There is also the added factor that, while works of fiction, both Hunters and Plot tell stories of anti-Semitism—a movement that is, quite frighteningly, again on the rise in the United States. Is there an added pressure for casting authentically when you are telling a story about, say, the Holocaust? Is not doing so proof of how some Jews can, and have, assimilated into the country? That we’re white? That there’s a larger divide in the difference being culturally Jewish and practicing the religion of Judaism?
I also spoke with actress and writer Shoshannah Stern, who is both Jewish and deaf. Not all of the characters she’s played have been Jewish, but she will always play deaf person. She tells me through a conversation on Google Hangouts that “I’ve always wondered why authentic casting seems to be a big deal to some minority groups but not all.” She adds that, while both of her grandmothers survived the Holocaust, she thought our society had evolved and “that being Jewish wasn’t really that big of a deal anymore.” Then the Unite the Right rally happened in Charlottesville, Va. in 2017.
“I always say disability is not a costume; it’s not something you can take off at the end of the day,” Stern says. So, by that logic, “if you’re shooting a show about the specific Jewish experience and someone is using that experience as a costume at the end of the day, I think the opportunity for truth and authenticity may be lost.”
In regards to staffing, she says “it’s important that education happens organically.” Stern and (also deaf, also Jewish) actor Josh Feldman created the Sundance TV series This Close. They hired both people who understood American Sign Language and those who didn’t, many of whom eventually learned how to sign. She says “there’s a fine line between making that experience inclusive and being too exclusive, because then the opportunity to learn from members of that community is lost.”
Rubinek makes the valid point that these casting choices “would be like saying, should I only cast Nazis who are German or only cast thieves who are thieves?” Hunters has cast people like Lena Olin, Dylan Baker and Greg Austin as the villains.

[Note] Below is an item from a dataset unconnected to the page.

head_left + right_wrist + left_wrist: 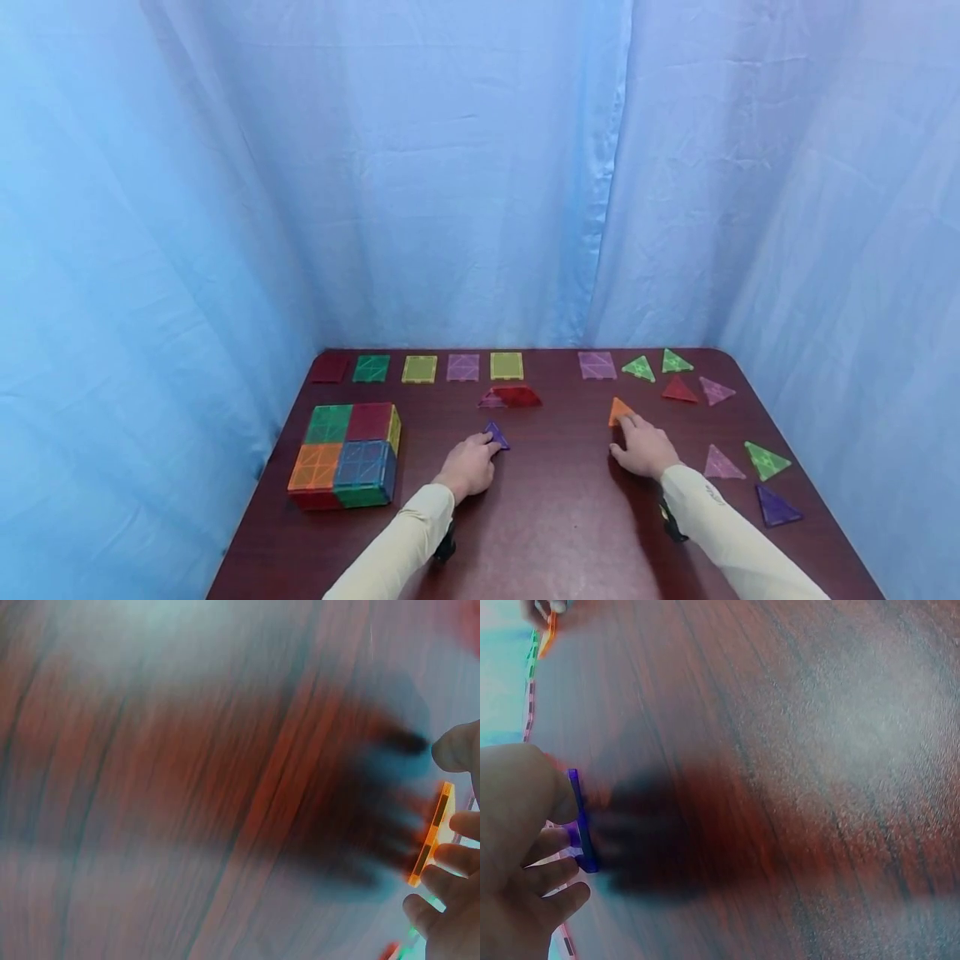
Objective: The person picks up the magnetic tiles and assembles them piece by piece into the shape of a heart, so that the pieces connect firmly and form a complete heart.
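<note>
My left hand touches a small purple triangular magnetic tile near the middle of the table. In the left wrist view, its fingers reach over the purple tile, whose near edge shows. To the right, my right hand rests fingertips on an orange triangular tile. From the right wrist view, the thumb stands apart from the orange tile while the other fingers extend over it. Beyond the hands and between them lie a red tile and a pink triangle, side by side.
A block of multicoloured square tiles stands at left on the dark wooden table. Square tiles, including a green one, line the far edge. Several triangles, including a purple one, lie at right. Blue curtains surround the table.
</note>
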Demonstrator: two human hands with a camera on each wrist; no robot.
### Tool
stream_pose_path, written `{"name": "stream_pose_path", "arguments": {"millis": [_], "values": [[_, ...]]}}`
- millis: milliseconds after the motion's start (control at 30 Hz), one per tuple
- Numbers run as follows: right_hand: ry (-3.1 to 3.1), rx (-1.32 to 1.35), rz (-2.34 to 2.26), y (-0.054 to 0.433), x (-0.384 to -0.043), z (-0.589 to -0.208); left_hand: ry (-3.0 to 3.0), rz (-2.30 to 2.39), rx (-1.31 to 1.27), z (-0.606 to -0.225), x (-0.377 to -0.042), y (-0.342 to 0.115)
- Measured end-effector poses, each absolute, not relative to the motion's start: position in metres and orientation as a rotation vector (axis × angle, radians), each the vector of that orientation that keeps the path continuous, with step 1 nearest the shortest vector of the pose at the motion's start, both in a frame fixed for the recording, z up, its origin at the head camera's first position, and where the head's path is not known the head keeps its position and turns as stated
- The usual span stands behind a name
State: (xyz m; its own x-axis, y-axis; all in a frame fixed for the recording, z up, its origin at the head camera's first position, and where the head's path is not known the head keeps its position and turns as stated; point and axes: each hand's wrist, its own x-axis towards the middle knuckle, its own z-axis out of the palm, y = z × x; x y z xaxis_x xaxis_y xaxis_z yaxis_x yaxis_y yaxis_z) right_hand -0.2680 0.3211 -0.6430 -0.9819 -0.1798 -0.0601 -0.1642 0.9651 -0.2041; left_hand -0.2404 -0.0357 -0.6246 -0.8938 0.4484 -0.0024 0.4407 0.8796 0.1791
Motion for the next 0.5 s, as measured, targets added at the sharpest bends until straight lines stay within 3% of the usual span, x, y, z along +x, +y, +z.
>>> {"name": "stream_pose_path", "arguments": {"millis": [500], "values": [[3.044, -0.669, -0.279, 0.216, -0.254, -0.645, 3.025, 0.325, 0.865, -0.63, -0.236, -0.032]]}}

They’re, of course, not actually Nazis. They’re just really good at being scary.
It works, says Rubinek, because “the job of being an actor is to find that humanity that is common to us. The better the actor, the less you’re going to think about it.”
Whitney Friedlander is an entertainment journalist with, what some may argue, an unhealthy love affair with her TV. A former staff writer at both Los Angeles Times and Variety, her writing has also appeared in Cosmopolitan, Vulture, The Washington Post and others. She lives in Los Angeles with her husband, son, daughter, and very photogenic cat.